Youtube2Text: Natural Language Description Generation for Diverse Activities in Video
Professor Kate Saenko
University of Massachusetts Lowell
Friday, November 1st, 2013
Abstract: Many core tasks in artificial intelligence require joint modeling of images and natural language. The past few years have seen increasing recognition of the problem, with research on connecting words and names to pictures, describing static images in natural language, and visual grounding of natural-language instructions for robotics. I will discuss recent work that focuses on generating natural language descriptions of a short but extremely diverse YouTube video clips, where limited prior work exists.Despite a recent push towards large-scale object recognition, activity recognition in video remains limited to narrow domains and small vocabularies of actions. In this work, we tackle the challenge of recognizing and describing activities ``in-the-wild''. We present a solution that takes a short video clip and outputs a brief sentence that sums up the main activity in the video, namely, the actor, the action and its object. Unlike previous work, our approach works on out-of-domain actions: If it cannot find an accurate prediction for a pre-trained model, it finds a less specific answer that is also plausible from a pragmatic standpoint. We use semantic hierarchies learned from the data to help to choose an appropriate level of generalization, and priors learned from web-scale natural language corpora to penalize unlikely combinations of actors/actions/objects; we also use a web-scale language model to ``fill in'' novel verbs, i.e. when the verb does not appear in the training set. We evaluate our method on a large YouTube corpus and demonstrate it is able to generate short sentence descriptions of video clips better than baseline approaches.
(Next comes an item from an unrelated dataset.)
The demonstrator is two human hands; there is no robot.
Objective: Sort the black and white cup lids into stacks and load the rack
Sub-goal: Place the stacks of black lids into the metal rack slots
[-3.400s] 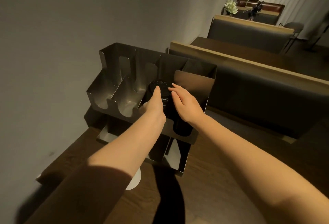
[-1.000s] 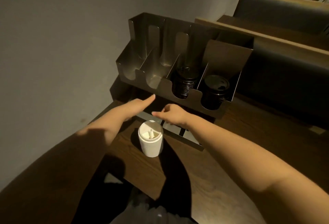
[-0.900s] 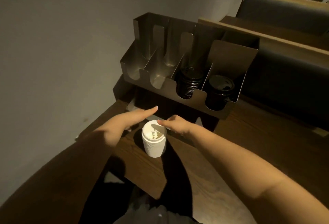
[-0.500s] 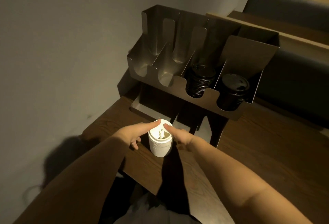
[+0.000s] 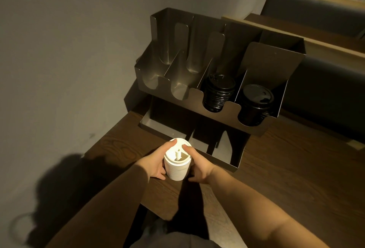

Professor Saenko has been an Assistant Professor in the Computer Science Department at UML since fall 2012. Before that, she was a Postdoctoral Researcher at the International Computer Science Institute, a Visiting Scholar at UC Berkeley EECS and a Visiting Postdoctoral Fellow School of Engineering and Applied Science at Harvard University. Before that, she was a PhD student at MIT. Her research interests are in applications of machine learning to image and language understanding, multimodal perception for autonomous systems, and adaptive intelligent human-computer interfaces.
November 1, 2013